Stop us if you've heard this before: Government offices in Citrus County are bursting at the seams. More space is needed, the sooner the better.
This lament has been voiced so many times that it makes Chicken Little blush.
While it is entirely likely that the work spaces of everyone from the judges and their affiliated staffers to the constitutional officers are getting cramped as more employees and pounds of paperwork are generated, let's all take a moment to think things through before we go looking for a general contractor.
Yes, the county's population is growing rapidly, and that translates into the need for more government services. But it does not necessarily follow that every agency has to hire more workers to keep pace with this growth.
Yes, the judicial services are busier than ever, and there are more judges on the way. But can the courthouse crowd truly say that all available space is being used at maximum efficiency? That every courtroom is in use every day, all day? That some of the traffic jams could not be eased by creative scheduling, such as court sessions on nights and weekends?
Yes, the amount of paperwork being generated is staggering and Florida law requires virtually all of these public records to be stored for long periods of time. All of these files take up an enormous amount of space, room that might be better utilized.

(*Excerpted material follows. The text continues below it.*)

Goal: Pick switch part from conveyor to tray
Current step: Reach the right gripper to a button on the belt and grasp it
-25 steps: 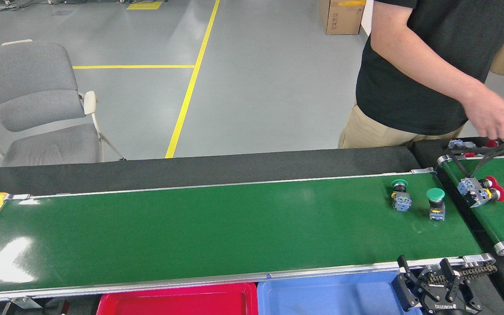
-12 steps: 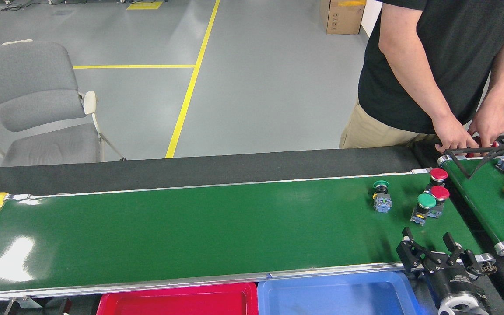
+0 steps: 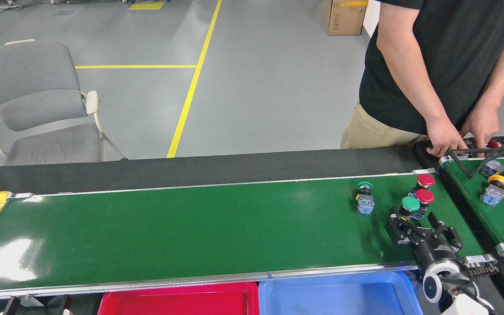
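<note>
The right gripper (image 3: 418, 227) hovers over the conveyor (image 3: 190, 227), fingers spread, just short of the green-capped switch part (image 3: 409, 206). Centre the jaws on its body, clear of the touching red-capped switch (image 3: 424, 197). Lead the belt's travel, then carry to the blue tray (image 3: 335, 297).

Only my right arm shows, rising from the lower right corner with its black gripper (image 3: 419, 227) at the far end, fingers (image 3: 394, 225) spread apart and pointing forward and slightly left.
</note>
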Robot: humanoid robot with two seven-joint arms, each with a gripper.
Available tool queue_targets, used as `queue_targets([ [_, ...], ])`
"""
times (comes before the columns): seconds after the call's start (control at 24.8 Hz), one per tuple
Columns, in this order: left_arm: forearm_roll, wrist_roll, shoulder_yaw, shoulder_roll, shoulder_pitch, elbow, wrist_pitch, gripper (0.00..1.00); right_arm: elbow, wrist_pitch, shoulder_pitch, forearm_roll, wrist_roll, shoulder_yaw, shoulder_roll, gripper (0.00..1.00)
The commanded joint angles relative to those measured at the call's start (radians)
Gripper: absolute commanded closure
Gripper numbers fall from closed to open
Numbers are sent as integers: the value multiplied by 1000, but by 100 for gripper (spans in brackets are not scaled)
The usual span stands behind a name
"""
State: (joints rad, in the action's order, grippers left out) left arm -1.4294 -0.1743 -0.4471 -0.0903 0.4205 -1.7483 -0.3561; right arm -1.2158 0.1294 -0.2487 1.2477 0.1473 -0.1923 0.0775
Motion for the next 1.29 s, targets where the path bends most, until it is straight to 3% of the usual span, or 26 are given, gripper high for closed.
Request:
queue_targets([
  [0.0, -2, -2, -2, -12, -6, -8, -1, 0, 15, -1, -34, 1, -2, -1, 10, 2],
  [0.08, -3, -2, -2, -12, -16, -5, -1, 0, 58, 1, -57, 3, -2, 14, 8, 5],
  [0.12, -3, -2, -2, -14, -20, 0, -1, 0, 81, -1, -69, 3, -6, 37, 8, 13],
  [0.28, -3, -2, -2, -12, -31, 16, -1, 0, 144, 1, -92, 3, -26, 129, 33, 82],
  [0.36, -3, -2, -2, -14, -31, 21, -1, 0, 147, 3, -89, 1, -38, 143, 38, 93],
  [0.44, -3, -2, -2, -14, -29, 21, -1, 0, 150, 9, -84, -1, -40, 148, 41, 98],
  [0.85, -3, -2, -4, -12, -26, 20, -1, 0, 122, 10, -87, -8, -29, 148, 28, 98],
  [1.01, -3, -2, -5, -11, -22, 20, 0, 0, 28, 15, -70, -8, -18, 163, 10, 98],
  [1.25, -2, -2, -15, -5, -11, 20, 0, 0, -172, 13, 19, -8, 21, 298, -28, 99],
])
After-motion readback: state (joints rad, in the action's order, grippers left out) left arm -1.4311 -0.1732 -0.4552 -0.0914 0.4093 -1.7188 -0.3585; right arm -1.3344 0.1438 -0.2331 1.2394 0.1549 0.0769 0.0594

But in this digital age, can these records be maintained on discs, thereby eliminating the need for miles of files? And if the public records laws, written before the age of the CD burner, prohibit this, are our records custodians pushing our legislators to update these laws?
Every few years, the rumblings start that one or more areas of the government need more room. Sometimes relief comes easily, as an agency shuffles its space or moves some of its operations elsewhere.
Other times, such as the late 1990s, full-blown warfare erupts when someone raises the possibility of moving the county seat from Inverness to Lecanto so that bigger office buildings can be constructed in the center of Citrus, where more open land is available.
That ugly balloon is not being floated - yet. But with plans well under way for a new Emergency Operations Center to be built in Lecanto, it is not hard to envision the sheriff spending more time in this new edifice and tacitly moving his base of operations to the building with all the new bells and whistles.
Inverness City Manager Frank DiGiovanni points out that it would be illegal for constitutional officers to do so as the law requires the "significance of operations" to be maintained in the county seat.
However, the County Commission in 1999 passed a resolution that established new boundaries for the county seat, reaching all the way from Inverness west along State Road 44 and into Lecanto.
No one really thinks of Lecanto as being part of the county seat. But, as DiGiovanni noted, the commission's resolution has never been rescinded - or challenged in court.
At the moment, the push for more room is being led by the judiciary, which is feeling squeezed despite having moved into a 40,000-square-foot addition to the courthouse in 2003. One alarming solution being considered is coverting the Historic Courthouse in Inverness from a charming museum into a working office building.
That idea should be quickly put to rest. If office space is so tight that the county would even consider ruining this historic building's character by installing armed bailiffs and metal detectors in its restored doorways and taking this jewel away from the visiting public, then our decisionmakers truly are losing their perspective.
It is a given that the county will have to wrestle with space problems in Inverness. There is only so much elbow room left, and the demand for it will only get greater as the city's revival makes it more attractive to businesses as well as government.
But our local government officials have a long way to go before they can truly tell the taxpayers that they have explored every possible alternative to the expensive bricks-and-mortar solution.